[librm] Work around two errata in the 386's "popal" instruction

Detailed experiments show that at least one model of 386 CPU has a
previously undocumented errata in the "popal" instruction.
Specifically: when the stack-address size is 16 bits and the operand
size is 32 bits, the "popal" instruction will erroneously load the
high 16 bits of %esp from the value stored on the stack.

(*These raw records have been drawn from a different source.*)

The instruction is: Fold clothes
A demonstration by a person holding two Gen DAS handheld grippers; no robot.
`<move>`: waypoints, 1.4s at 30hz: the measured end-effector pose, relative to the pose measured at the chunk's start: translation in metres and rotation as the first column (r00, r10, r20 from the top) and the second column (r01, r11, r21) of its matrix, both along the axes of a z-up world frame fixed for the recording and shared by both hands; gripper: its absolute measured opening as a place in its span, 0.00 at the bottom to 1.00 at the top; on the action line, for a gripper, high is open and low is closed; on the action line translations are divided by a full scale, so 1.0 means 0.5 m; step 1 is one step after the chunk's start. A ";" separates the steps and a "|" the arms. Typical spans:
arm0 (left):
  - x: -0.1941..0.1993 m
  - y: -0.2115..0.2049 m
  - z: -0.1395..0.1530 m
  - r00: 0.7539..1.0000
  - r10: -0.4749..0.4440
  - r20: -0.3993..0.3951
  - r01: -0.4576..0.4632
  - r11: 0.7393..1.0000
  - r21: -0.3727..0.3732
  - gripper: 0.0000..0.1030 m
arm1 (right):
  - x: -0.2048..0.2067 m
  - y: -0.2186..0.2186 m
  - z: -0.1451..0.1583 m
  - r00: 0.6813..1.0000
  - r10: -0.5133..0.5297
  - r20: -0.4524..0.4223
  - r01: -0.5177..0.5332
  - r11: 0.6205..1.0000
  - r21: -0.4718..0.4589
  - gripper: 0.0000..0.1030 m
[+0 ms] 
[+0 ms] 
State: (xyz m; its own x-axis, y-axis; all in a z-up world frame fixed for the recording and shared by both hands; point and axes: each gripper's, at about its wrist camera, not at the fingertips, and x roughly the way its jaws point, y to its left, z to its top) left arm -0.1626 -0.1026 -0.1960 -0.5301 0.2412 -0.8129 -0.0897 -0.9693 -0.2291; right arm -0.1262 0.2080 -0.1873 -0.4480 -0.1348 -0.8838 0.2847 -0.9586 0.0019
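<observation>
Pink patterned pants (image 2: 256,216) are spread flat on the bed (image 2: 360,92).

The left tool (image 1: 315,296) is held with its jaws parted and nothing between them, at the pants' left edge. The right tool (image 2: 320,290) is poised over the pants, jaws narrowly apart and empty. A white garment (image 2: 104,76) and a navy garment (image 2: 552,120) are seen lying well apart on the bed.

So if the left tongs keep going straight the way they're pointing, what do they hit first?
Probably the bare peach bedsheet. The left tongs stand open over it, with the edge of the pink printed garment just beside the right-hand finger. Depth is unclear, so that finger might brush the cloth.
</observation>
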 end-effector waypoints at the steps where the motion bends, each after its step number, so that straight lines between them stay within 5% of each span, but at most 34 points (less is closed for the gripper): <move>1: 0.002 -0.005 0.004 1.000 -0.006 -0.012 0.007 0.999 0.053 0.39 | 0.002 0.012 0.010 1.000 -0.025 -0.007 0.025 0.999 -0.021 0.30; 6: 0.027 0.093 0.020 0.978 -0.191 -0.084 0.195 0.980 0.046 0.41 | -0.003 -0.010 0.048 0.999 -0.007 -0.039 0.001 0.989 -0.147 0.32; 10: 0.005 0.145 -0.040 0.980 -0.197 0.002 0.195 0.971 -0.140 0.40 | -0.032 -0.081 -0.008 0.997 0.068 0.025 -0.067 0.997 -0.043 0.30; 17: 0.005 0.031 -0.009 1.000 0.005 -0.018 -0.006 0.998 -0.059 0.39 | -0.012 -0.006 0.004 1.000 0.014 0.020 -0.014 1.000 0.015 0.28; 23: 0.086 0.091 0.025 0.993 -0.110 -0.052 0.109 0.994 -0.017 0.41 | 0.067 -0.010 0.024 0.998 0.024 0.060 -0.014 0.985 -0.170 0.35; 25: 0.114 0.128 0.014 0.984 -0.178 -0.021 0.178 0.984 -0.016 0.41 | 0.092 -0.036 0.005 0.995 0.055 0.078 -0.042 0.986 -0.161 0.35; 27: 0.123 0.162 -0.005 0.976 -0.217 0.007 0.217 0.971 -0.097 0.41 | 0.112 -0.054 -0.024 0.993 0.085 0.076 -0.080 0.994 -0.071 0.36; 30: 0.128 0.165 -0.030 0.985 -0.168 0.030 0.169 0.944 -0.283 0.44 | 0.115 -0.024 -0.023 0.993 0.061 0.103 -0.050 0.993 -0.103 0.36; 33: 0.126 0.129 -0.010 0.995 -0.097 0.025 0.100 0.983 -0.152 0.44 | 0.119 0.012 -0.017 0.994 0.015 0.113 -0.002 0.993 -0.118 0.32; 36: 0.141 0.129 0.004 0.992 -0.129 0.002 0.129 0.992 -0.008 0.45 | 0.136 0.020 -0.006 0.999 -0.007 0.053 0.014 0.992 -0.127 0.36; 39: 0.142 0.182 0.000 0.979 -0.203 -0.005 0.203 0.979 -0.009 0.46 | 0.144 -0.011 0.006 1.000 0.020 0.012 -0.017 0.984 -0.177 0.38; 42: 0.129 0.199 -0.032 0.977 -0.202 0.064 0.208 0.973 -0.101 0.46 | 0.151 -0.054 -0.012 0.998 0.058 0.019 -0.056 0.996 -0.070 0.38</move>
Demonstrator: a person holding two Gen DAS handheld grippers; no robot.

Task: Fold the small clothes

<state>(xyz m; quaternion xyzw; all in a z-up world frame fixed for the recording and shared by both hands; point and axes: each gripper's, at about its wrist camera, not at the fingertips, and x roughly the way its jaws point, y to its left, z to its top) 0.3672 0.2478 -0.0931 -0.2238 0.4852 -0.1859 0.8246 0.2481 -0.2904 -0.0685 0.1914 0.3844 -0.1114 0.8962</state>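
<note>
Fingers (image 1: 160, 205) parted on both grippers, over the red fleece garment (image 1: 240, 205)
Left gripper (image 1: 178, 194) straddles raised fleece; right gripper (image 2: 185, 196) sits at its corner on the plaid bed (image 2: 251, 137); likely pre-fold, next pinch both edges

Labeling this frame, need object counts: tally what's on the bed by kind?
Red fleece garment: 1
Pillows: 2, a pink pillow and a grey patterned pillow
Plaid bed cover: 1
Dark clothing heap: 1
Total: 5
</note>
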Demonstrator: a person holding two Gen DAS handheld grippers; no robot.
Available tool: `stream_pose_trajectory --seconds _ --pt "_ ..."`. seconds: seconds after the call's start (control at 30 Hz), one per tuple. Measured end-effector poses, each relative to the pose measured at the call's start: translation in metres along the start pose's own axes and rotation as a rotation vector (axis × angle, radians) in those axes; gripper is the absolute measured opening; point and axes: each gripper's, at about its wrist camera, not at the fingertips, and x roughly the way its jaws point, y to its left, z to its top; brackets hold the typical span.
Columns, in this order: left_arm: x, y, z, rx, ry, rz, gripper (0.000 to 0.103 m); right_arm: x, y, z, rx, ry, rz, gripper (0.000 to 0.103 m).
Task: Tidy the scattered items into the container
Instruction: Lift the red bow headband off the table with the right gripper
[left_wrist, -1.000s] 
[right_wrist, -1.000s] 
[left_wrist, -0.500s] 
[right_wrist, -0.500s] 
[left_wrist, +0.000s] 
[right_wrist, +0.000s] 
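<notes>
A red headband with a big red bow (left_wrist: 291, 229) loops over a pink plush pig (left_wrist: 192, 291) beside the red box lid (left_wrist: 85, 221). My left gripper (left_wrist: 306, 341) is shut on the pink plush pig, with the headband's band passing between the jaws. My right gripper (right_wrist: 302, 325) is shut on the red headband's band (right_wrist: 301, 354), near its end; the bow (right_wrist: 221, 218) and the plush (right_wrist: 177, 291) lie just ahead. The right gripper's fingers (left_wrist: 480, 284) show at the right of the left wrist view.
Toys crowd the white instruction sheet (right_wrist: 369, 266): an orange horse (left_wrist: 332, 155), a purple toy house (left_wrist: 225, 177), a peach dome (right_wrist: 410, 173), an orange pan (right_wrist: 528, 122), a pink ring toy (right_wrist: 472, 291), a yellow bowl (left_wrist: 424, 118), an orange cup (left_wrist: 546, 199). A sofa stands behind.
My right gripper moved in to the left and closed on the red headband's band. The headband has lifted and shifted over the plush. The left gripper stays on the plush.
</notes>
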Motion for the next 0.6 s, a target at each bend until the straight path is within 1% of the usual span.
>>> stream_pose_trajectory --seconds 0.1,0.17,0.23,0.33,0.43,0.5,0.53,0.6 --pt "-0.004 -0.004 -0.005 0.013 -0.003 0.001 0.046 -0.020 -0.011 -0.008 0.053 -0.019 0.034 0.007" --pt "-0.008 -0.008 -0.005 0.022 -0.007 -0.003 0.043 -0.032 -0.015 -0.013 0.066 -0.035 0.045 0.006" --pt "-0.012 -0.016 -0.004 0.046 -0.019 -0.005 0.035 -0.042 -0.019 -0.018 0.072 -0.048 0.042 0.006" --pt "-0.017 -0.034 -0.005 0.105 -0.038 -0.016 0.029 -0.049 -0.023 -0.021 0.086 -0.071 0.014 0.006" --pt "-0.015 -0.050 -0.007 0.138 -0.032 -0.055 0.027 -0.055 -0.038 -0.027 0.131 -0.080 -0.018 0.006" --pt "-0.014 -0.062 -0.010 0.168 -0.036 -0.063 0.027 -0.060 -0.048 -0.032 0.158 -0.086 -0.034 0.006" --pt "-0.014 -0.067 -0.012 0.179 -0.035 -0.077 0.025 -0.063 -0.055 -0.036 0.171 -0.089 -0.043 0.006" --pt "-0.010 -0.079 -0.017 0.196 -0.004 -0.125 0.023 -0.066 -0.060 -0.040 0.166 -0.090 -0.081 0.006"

The "movl -20(%esp), %esp" instruction near the end of virt_call()
currently relies on the assumption that the high 16 bits of %esp will
already be zero, since they were set to zero by the "movzwl %bp, %esp"
instruction at the end of prot_to_real() and will not have been
subsequently modified by the "popal".  This 386 CPU errata invalidates
that assumption, with the result that we end up loading the stack
pointer from an essentially undefined memory location.

Fix by inserting a "movzwl %sp, %esp" after the "popal" to explicitly
zero the high 16 bits of %esp.

Inserting this instruction also happens to work around another (known
and documented) errata in the 386, in which the CPU may malfunction if
"popal" is followed immediately by an instruction that uses a base
address register to form an effective address.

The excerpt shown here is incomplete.